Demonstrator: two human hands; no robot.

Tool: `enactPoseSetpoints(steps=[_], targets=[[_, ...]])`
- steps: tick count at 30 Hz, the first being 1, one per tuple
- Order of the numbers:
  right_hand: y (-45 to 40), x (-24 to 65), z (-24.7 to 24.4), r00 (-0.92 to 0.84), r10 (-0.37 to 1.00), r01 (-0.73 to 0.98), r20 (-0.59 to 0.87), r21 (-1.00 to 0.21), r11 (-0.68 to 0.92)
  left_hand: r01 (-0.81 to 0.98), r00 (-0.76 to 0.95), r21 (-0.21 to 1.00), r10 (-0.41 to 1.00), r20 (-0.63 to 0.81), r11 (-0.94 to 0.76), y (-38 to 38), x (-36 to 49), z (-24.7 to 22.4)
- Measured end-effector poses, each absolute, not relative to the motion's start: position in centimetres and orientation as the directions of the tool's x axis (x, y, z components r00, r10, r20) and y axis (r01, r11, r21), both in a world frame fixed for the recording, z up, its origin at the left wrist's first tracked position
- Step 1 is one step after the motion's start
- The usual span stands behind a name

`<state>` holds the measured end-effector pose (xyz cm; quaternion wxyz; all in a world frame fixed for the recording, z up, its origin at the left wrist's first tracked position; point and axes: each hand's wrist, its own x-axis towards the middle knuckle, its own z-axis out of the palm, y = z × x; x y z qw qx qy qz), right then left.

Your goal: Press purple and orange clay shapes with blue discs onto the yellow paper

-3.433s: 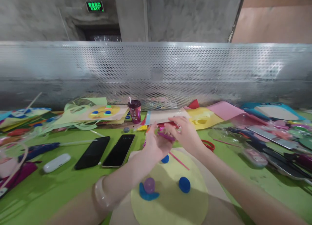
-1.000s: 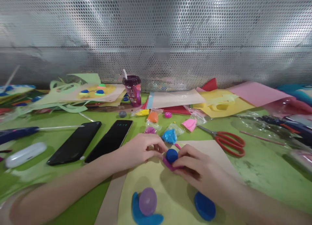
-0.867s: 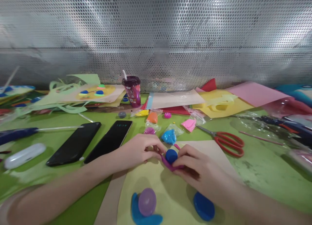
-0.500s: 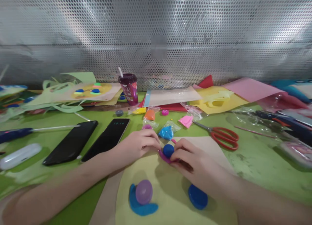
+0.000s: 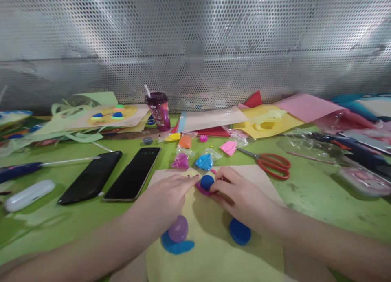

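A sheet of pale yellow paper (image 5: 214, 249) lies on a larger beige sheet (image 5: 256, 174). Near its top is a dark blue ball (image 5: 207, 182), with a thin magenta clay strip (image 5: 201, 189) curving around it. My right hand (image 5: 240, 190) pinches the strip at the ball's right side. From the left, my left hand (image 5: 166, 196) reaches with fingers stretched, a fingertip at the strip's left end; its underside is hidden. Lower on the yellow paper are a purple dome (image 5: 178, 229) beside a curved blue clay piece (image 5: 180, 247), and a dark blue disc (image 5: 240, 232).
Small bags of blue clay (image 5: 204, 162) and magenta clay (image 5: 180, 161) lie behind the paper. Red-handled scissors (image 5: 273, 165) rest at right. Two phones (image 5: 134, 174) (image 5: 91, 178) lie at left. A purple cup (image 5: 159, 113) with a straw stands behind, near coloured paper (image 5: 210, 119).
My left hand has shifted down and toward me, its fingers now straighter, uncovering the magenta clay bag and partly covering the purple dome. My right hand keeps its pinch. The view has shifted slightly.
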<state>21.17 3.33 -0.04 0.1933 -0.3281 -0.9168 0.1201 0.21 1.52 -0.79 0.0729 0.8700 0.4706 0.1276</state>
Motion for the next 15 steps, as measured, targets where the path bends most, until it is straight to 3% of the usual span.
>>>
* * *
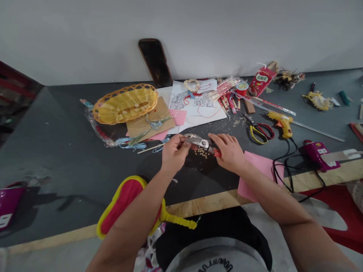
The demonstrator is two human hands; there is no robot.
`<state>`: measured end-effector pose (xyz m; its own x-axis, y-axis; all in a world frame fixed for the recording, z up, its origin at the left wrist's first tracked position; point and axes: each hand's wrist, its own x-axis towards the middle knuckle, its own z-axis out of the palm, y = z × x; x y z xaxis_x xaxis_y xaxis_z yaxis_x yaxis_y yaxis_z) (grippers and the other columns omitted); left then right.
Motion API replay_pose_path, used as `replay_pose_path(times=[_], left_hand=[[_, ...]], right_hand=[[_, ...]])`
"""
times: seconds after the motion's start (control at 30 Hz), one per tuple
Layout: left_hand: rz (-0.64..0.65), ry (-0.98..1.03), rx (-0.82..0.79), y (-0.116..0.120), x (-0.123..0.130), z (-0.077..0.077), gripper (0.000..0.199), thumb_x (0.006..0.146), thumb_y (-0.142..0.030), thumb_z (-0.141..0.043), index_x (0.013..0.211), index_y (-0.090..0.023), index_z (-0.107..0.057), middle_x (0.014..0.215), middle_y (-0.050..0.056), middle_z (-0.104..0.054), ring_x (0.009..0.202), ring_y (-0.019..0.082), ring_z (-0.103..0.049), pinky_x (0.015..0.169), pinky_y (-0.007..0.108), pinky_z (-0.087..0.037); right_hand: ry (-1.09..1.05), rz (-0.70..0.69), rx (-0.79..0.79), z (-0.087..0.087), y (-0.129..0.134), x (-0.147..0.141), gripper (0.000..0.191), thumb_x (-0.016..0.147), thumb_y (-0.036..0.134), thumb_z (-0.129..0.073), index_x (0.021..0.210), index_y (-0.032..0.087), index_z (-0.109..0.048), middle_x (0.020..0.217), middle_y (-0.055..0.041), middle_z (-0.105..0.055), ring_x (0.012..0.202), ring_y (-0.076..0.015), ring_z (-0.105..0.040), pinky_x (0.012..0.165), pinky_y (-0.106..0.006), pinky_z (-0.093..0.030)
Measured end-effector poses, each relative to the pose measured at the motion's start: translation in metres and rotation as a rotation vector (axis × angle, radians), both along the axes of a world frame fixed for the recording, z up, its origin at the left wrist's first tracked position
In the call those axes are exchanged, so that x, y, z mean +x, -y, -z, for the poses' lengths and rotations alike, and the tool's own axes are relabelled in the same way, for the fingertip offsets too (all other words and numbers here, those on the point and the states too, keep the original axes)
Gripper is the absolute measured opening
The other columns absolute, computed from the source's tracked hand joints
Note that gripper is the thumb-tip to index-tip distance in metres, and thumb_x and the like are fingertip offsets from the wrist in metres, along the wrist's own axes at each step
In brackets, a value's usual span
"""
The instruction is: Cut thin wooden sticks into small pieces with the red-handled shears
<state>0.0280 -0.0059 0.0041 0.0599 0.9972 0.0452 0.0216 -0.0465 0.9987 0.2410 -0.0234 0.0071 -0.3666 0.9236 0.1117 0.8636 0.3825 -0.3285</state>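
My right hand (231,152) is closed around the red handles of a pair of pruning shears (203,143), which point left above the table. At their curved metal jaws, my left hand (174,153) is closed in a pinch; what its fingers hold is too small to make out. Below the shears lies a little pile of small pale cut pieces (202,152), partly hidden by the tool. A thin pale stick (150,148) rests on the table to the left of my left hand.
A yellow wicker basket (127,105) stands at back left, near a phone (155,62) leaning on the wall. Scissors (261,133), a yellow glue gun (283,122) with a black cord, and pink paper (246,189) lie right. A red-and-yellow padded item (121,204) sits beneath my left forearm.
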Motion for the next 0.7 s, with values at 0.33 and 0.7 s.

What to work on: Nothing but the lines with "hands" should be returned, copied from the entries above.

Answer section:
Demonstrator: two human hands; no robot.
The demonstrator is two human hands; there is no robot.

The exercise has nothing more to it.